English-only: key to fluency?

Orange Unified deems its first year of immersion a success, but detractors say there is no simple answer.

Orange Unified school officials say students who entered the district’s immersion programs last year speaking little or no English made swift strides toward fluency.

But scholars say Orange’s results don’t prove the effectiveness of a one-year program of English immersion – the kind that schools throughout California must adopt under Proposition 227.

Orange received a waiver last year exempting it from having to provide bilingual programs. Voters in June approved Prop. 227, which mandates English immersion for nonfluent students.

A study released Thursday by educational consultant Kevin Clark showed that 81 percent of Orange Unified’s nearly 5,000 limited-English students were at higher stages of English proficiency after seven months of immersion classes.

The district put students into four levels of oral English growth – from kids who started school speaking no English to those who could communicate clearly.

Officials said students in lower levels – those who went from speaking no English to knowing a few phrases – progressed faster with less time.

“The students are making rapid progress by learning in English,” said Neil McKinnon, Orange Unified assistant superintendent. “There’s a direct correlation to our programs. It’s a simple concept.”

McKinnon says the study will be used as a base line to measure language progress after one year. Detractors of Prop. 227 say numbers can be manipulated to fit a desired outcome.

“Kids pick up English better if they’re learning to speak conversationally,” said Jeff McQuillan, a professor at California State University, Fullerton. “Saying ‘Hello, how are you?’ comes easily to kids. But explaining science is more challenging.”

McQuillan’s reading of Orange Unified’s report shows that 50 percent of students who spoke little or no English remained in the lower levels of English fluency after the first year. Seventy-six percent, he contends, were not prepared to use English in their classwork without assistance in their native language.

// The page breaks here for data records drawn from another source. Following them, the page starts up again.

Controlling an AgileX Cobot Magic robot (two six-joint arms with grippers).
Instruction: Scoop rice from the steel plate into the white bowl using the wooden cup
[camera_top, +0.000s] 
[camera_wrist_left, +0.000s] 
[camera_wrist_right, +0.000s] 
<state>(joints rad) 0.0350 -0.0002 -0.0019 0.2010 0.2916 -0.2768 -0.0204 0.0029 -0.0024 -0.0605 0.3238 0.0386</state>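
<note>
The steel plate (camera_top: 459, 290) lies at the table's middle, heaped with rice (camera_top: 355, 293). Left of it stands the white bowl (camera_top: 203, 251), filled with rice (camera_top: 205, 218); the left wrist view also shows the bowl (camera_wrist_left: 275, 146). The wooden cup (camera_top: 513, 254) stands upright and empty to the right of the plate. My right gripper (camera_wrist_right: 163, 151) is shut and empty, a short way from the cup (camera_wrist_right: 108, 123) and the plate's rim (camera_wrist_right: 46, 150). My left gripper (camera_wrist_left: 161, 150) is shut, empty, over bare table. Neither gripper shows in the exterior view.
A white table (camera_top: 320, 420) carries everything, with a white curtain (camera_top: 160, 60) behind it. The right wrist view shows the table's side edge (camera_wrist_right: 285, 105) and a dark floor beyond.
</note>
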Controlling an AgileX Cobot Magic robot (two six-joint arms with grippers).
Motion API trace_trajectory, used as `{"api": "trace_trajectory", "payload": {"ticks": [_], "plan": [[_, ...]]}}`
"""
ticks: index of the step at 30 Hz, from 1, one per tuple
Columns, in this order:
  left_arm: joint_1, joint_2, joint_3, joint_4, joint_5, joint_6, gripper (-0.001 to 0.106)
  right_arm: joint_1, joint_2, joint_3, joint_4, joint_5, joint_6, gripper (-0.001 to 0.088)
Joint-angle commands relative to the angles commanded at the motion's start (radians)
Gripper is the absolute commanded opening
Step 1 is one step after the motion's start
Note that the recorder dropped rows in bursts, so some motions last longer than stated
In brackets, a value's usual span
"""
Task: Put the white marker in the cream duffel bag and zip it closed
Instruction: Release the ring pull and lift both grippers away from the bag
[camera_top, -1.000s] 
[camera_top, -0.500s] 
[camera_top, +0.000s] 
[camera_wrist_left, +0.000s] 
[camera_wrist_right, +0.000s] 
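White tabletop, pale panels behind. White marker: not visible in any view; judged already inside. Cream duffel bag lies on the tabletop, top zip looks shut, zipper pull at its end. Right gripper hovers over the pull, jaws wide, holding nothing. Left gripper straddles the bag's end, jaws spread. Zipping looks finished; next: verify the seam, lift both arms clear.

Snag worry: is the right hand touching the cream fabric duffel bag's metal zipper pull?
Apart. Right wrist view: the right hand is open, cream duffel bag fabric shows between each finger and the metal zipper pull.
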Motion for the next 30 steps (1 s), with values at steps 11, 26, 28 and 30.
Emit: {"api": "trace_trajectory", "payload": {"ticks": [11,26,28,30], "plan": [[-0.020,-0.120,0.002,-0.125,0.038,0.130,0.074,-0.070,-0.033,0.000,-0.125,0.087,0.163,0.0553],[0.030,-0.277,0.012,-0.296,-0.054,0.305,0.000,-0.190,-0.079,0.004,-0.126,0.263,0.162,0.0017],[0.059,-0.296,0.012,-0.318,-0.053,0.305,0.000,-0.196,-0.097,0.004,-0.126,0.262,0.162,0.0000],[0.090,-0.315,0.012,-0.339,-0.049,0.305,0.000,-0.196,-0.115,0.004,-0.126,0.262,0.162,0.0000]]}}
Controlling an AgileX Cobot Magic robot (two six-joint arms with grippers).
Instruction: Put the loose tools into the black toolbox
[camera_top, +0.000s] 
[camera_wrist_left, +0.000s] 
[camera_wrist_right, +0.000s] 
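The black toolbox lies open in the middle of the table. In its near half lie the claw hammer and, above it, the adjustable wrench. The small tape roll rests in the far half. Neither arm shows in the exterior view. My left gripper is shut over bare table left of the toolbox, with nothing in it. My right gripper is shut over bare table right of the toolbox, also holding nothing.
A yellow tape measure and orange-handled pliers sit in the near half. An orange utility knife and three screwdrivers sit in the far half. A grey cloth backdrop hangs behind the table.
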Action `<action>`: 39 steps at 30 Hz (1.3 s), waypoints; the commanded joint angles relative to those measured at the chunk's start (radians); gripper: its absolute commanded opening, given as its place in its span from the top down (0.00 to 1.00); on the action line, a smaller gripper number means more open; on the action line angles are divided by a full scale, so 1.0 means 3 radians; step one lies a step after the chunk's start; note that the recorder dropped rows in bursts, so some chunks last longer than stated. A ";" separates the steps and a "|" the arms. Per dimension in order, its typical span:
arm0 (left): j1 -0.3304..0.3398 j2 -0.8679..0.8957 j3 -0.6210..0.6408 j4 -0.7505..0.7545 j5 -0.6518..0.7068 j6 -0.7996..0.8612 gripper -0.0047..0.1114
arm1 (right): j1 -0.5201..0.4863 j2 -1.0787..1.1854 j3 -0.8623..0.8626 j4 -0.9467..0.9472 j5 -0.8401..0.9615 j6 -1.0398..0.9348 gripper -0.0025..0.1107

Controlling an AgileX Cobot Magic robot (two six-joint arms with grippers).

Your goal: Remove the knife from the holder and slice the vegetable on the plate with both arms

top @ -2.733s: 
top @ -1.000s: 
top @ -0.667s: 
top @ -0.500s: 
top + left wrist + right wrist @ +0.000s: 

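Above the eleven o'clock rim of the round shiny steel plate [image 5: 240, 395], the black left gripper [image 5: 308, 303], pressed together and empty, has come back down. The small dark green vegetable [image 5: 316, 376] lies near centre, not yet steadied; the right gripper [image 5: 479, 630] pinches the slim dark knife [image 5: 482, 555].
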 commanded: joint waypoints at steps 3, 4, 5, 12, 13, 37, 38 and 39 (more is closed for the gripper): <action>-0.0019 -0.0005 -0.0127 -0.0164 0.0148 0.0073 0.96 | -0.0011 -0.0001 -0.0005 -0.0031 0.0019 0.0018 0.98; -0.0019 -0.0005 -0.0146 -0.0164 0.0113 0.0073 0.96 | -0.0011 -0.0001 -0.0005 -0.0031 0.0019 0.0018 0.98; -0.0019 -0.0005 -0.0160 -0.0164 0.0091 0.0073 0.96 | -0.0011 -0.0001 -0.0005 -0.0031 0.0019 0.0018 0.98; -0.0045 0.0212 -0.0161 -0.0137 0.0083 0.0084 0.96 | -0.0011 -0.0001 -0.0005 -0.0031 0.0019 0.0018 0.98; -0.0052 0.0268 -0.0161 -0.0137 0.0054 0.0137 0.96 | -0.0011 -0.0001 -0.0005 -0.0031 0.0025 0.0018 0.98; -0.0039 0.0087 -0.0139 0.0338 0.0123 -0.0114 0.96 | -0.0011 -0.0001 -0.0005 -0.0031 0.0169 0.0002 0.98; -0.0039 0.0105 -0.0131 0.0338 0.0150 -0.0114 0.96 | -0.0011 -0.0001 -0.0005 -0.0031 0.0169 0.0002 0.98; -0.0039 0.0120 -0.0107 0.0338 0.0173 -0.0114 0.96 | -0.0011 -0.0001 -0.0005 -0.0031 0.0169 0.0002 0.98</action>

Scholars and educators say there is no simple answer for how students with different educational, socioeconomic and family backgrounds learn language.

Before the passage of Prop. 227 in June, Santa Ana Unified provided a variety of language programs, including English immersion and bilingual education. A researcher who studied Santa Ana’s programs said no one method proved superior.

“The differences in outcome (between bilingual and English-immersion) are small statistically,” said Douglas Mitchell, a University of California, Riverside, professor. “If you look at the end results, this issue doesn’t deserve the political energy it has received.”

Mitchell’s study found students who spoke no English learned faster through bilingual methods initially. As they learned phrases and sentences, immersion methods produced more growth. And when higher concepts such as science theories and philosophical arguments are introduced, kids relied on bilingual methods again.

But both Orange officials and education researchers agree that one year isn’t enough.

“The flaw with (Prop. 227) is that you have to pull kids out of a program after a year,” said McKinnon. “In our schools, kids with limited English aren’t shuffled off into a corner where they have to learn together.”